Antiretroviral drug combinations have changed the natural history of HIV infection, resulting in dramatic improvements in HIV-related morbidity and mortality. However, despite the current availability of 15 antiretroviral drugs approved for the treatment of HIV infection, current combination regimens have limitations. As many as 60% of patients may experience treatment failure of current antiretroviral regimens, due to difficulties with adherence, toxicity and/or drug resistance. Newer drugs and drug combinations are needed to improve the ease of administration, tolerability, and antiretroviral activity (against both wild type virus and resistant virus) of the current drugs. The ease of administration may be improved by developing drugs that are administered orally, require a minimal number of pills per dose, are given once or twice daily or have few, if any, restrictions on food intake.

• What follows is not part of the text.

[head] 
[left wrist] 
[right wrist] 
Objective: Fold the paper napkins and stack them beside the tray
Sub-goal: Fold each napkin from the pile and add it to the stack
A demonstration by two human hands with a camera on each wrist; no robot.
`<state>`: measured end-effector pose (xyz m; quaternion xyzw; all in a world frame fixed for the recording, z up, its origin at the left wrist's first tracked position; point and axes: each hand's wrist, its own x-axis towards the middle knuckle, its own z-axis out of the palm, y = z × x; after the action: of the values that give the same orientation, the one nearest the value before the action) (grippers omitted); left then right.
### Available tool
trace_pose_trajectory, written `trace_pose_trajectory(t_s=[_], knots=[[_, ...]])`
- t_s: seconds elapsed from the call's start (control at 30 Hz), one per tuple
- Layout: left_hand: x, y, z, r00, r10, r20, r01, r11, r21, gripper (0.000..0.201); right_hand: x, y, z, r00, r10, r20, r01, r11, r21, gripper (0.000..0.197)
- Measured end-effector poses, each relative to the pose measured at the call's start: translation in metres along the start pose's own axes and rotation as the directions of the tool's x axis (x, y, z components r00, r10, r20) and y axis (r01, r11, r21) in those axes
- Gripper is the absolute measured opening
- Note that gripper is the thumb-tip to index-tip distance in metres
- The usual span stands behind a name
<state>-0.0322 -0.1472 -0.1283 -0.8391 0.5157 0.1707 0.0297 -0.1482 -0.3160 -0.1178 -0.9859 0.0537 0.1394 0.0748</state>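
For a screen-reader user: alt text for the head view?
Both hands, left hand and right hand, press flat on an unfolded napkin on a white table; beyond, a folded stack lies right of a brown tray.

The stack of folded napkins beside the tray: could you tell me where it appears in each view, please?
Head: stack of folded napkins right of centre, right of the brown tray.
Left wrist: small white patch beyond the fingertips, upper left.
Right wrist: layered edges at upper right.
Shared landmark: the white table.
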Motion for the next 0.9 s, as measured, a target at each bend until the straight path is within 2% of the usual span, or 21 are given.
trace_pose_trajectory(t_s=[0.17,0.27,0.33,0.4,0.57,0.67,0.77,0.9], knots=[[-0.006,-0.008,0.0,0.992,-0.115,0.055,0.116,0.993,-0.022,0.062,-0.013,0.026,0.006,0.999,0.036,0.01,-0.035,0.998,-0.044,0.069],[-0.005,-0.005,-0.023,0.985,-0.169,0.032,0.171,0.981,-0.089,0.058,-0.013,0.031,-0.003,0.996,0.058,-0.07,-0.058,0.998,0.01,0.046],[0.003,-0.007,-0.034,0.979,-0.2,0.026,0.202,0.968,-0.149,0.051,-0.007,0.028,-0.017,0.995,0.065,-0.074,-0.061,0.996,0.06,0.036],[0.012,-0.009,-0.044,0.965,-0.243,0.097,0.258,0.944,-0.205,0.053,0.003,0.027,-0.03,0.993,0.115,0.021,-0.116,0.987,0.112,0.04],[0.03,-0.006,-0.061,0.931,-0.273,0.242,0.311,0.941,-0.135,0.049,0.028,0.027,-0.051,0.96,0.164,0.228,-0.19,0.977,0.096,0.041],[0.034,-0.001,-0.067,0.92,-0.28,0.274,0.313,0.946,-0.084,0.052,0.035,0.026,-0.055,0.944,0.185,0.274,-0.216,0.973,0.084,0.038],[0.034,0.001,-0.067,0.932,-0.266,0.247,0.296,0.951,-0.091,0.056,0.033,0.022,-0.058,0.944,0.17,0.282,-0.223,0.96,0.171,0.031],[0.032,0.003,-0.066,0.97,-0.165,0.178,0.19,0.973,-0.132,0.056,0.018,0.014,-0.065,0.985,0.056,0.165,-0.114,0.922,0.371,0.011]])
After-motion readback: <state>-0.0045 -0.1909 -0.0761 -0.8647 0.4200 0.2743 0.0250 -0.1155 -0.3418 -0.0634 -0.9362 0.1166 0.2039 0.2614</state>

Tolerability may be improved by identifying drugs with fewer short-term and long-term side effects and minimal drug-drug interactions. Antiretroviral activity may be improved by enhancing the pharmacokinetic properties of the antiretroviral agents, identifying new agents with increased inherent antiretroviral activity, or developing agents with novel mechanisms of action. Promising agents are in development in existing classes of antiretroviral drugs: nucleoside analogue reverse transcriptase inhibitors (nRTI), non-nucleoside analogue reverse transcriptase inhibitors (NNRTI) and protease inhibitors (PI). Newer formulations and fixed-dose combinations of existing drugs also are becoming available. In addition, promising agents are in development that have new mechanisms of action: nucleotide analogue reverse transcriptase inhibitors (ntRTI) and entry inhibitors (e.g., fusion inhibitors, chemokine receptor inhibitors). Additional novel targets (e.g., HIV integrase, TAT protein, CD4 receptor) provide opportunities for future drug development. Further improvements in HIV therapy will result from continued, coordinated efforts in both basic and clinical research.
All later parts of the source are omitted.